Certo. Ma non c’è niente di più maestoso della raffigurazione di un volto che non c’è più e soprattutto se è anonimo, infatti non dipingo mai personaggi regali ma bensì figure semplici, persone del popolo. Ad esempio mio nonno era soltanto mio nonno, ma attraverso il ritratto gli donato una maggiore grandezza rendendolo eterno. Una cosa che amo pensare è che questi ritratti continuino a vivere dopo la mia dipartita e che possano rimanere nel tempo e con loro tutte le emozioni che io, romanticamente, ho cecato di riportare su tela. Quado non ci sarò più le mie opere saranno più vive di prima.

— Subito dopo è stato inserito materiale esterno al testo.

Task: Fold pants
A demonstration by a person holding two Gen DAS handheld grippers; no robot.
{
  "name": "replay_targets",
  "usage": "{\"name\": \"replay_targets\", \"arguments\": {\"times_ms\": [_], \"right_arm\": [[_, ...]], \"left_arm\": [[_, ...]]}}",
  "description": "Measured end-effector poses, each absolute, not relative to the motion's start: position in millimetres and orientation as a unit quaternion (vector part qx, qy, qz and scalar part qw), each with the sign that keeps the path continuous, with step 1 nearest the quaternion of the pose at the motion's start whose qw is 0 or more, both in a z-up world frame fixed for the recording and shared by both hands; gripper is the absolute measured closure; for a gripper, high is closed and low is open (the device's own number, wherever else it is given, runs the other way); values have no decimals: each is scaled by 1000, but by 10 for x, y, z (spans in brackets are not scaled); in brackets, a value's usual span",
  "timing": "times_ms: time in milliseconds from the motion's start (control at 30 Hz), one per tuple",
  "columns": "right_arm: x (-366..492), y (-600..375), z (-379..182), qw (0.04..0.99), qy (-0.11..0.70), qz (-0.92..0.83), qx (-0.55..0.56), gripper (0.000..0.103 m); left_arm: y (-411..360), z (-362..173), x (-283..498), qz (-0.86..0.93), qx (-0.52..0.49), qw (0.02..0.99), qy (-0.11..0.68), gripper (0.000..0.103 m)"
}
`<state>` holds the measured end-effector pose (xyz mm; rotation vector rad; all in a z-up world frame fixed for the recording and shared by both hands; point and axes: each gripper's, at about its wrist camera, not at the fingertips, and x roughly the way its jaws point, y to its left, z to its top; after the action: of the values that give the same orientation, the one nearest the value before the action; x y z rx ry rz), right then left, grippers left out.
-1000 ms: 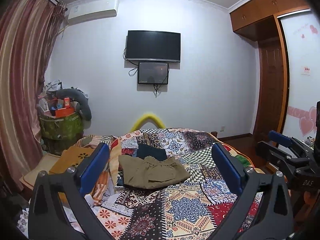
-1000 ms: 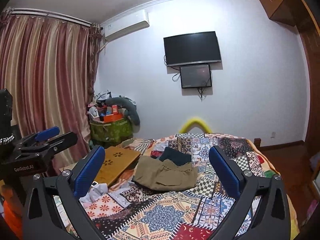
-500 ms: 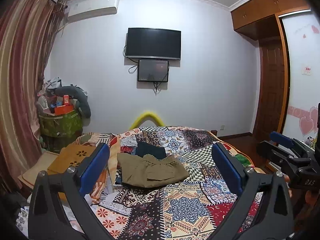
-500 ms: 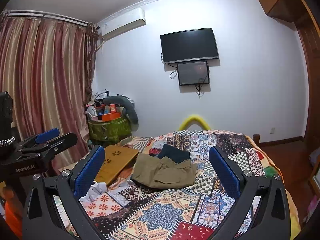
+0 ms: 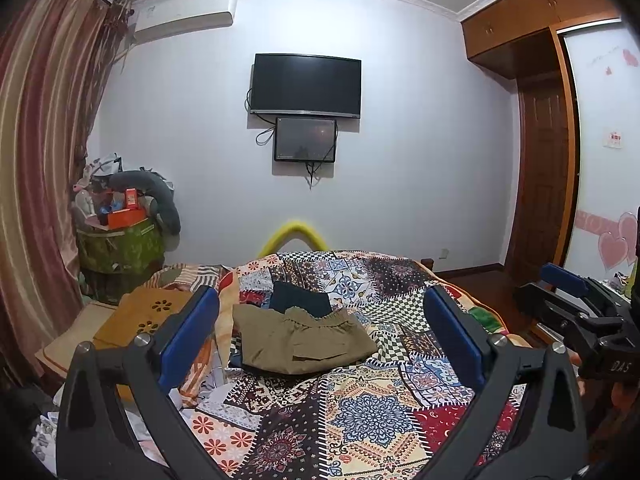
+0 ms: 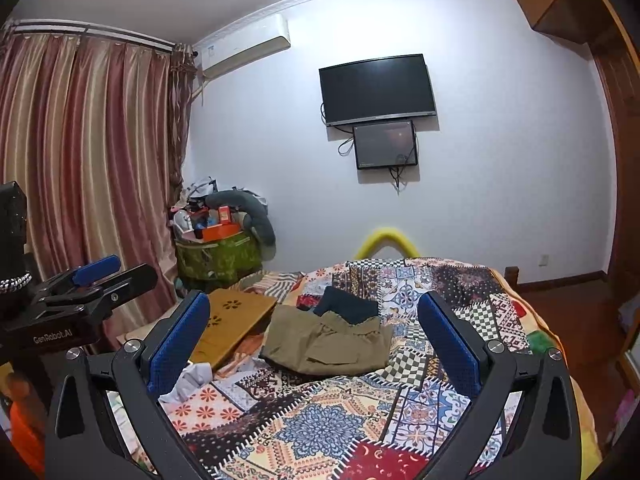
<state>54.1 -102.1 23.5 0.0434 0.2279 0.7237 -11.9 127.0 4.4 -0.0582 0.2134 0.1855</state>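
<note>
Olive-khaki cotton pants (image 5: 302, 340) lie already folded into a compact rectangle on the patchwork quilted bed (image 5: 360, 412), at twelve o'clock from the left gripper (image 5: 320, 344) and right gripper (image 6: 314, 344), whose jaws gape empty, so little seems left.

open patchwork bed (image 5: 360, 412) in front of folded pants (image 5: 300, 340); dark garment (image 5: 300, 300) touching behind; wooden board (image 5: 140, 316), crumpled cloth crowding left.

Pants (image 5: 300, 340) lie on bed (image 5: 360, 420), before dark garment (image 5: 300, 300).
</note>
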Motion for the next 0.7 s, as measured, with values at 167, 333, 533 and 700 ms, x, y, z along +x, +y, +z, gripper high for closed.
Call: {"name": "replay_targets", "arguments": {"times_ms": [167, 333, 533, 700], "right_arm": [[531, -1027, 230, 929, 113, 351, 22, 0], [540, -1025, 234, 930, 113, 349, 23, 0], [546, -1031, 235, 930, 114, 348, 23, 0], [555, -1043, 223, 931, 116, 346, 24, 0]], "left_arm": [[1268, 40, -105, 91, -28, 990, 107, 0], [1241, 25, -103, 90, -30, 989, 109, 0], [1225, 13, -89, 86, -30, 990, 112, 0], [1229, 28, -98, 83, -31, 990, 113, 0]]}}
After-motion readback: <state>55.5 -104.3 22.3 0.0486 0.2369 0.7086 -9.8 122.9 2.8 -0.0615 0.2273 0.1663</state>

Un tuo ricordo di Giovanni Testori?

Ho un ricordo meraviglioso di lui, anche se non ho avuto la possibilità di camminare al suo fianco per tanto tempo perché riuscì a vedere le mie opere poco prima della sua scomparsa. Lo conobbi nel 1987 a Firenze e  gli dissi che ero un pittore e che volevo fargli vedere il mio lavoro, lui amava molto la pittura della realtà. Alcuni anni dopo andai a Milano e feci recapitare nell’ospedale in cui era ricoverato la cartella con tutti i miei disegni e lui rimase molto colpito tant’è che chiese al gallerista al quale era legato di prepararne una grande mostra che avrebbe presentato ma purtroppo non fece in tempo. Ad ogni modo fu quell’input con cui riuscii poi ad entrare in questa galleria e così è cominciata la mia carriera. Nonostante il nostro breve rapporto, gli devo molto perché l’ho seguito tanto e per me il fatto che abbia apprezzato le mie opere è stato qualcosa di enorme. Amava molto la realtà sofferente e gli artisti che ne restituivano la forza, quindi per me è stato davvero un grande maestro.